Dr. Soares ouvia pouca vezes aquelas palavras vindo de um paciente.

- Eu não quero passar meus últimos meses em um hospital doutor. Eu passei oito anos sem viver, não posso passar meus últimos meses assim.

- Mas Morgana você tem que fazer o tratamento ou irá morrer  - o médico argumenta sem entender a sua paciente.

- Desculpa doutor, mas eu já estou morta.

Dizendo isso ela deixou o consultório.

[...]

Era incrível como um desmaio podia mudar seu jeito de ver a própria vida. Naquela manhã após tomar seu comprimido para que a dor de cabeça não a incomoda-se mais Morgana desmaiou em seu escritório e pouco tempo depois no consultório do Dr. Soares ela teve aquela notícia tão amarga e isso tudo ocorreu em poucas horas. Chegava a ser irônica a forma como a vida de uma pessoa pode mudar em poucas horas.

Morgana agora deitada em sua cama encarava o teto de seu luxuoso quarto sem conseguir entender os motivos, na época óbvios, por ter gasto três mil reais em um lustre em vez de ter ido viajar. Como ela mudou tanto? Desde quando ela esqueceu de sonhar?

Ao lado da sua cama tem um pequeno criado-mudo com um porta-retrato onde está sua foto de formatura no ensino médio, o último dia na pequena cidade que nasceu, quando foi que Morgana esqueceu dos sonhos daquela garota de dezoito anos? Quando ela esqueceu como sorrir?

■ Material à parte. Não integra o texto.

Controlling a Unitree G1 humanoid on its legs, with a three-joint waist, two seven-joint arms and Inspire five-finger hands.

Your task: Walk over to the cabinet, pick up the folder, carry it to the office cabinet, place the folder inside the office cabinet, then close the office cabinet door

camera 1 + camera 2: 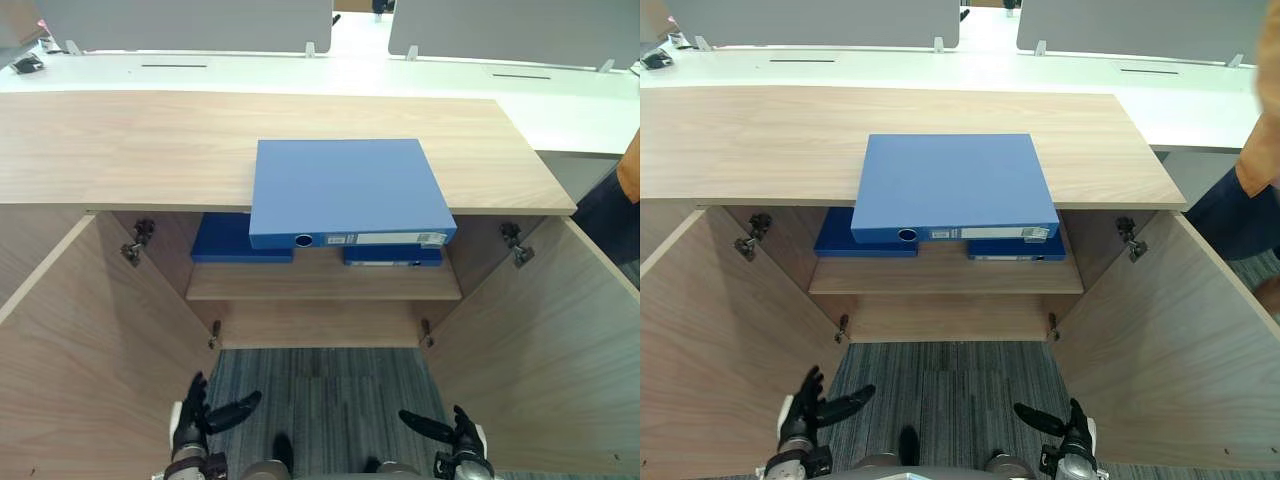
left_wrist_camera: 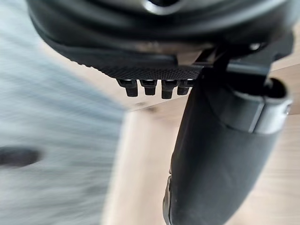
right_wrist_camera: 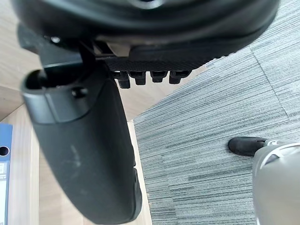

Ela levanta-se e encara o enorme espelho ao lado de seu guarda-roupa. Sua roupa de grife é bem diferente do jeans rasgado e dos tênis que a Morgana adolescente usava.

Ela fecha os olhos e respira fundo coloca suas mãos nos botões de sua blusa e vai os tirando de sua casas lentamente, depois que retira toda a blusa tira também a saia e os saltos e com o resto de forças que lhe sobram sua roupa íntima também é tirada. Morgana respira fundo mais uma vez, de forma pesada e finalmente abre os olhos examinando seu corpo nu através do espelho. Suas clavículas estão a mostra, totalmente salteadas de sua musculatura, passando os dedos pelas costelas ela é capaz de contar uma por uma, suas coxas que um dia foram grossas estão magras. Morgana não lembra-se dá última vez em que se olhou de verdade no espelho, devia fazer muito tempo para não ter notado o quão magra estava, seu tempo sempre foi corrido demais para checagens no espelho. Olhando para seu rosto ela pode ver seus olhos cor de mel afundados pelas olheiras, quando foi a última vez que ela teve uma boa noite de sono? E o que era aquilo em seu tornozelo?  Uma mancha roxa? Sim era e havia outras na sua coxa, quadril e ombro, como ela não tinha visto aquelas manchas antes? Claros sintomas de sua doença, um dos sintomas mais nítidos além da fraqueza de seu corpo. Quando foi que ela se tornou tão cega a si mesma? Era a pergunta que ela mais fazia.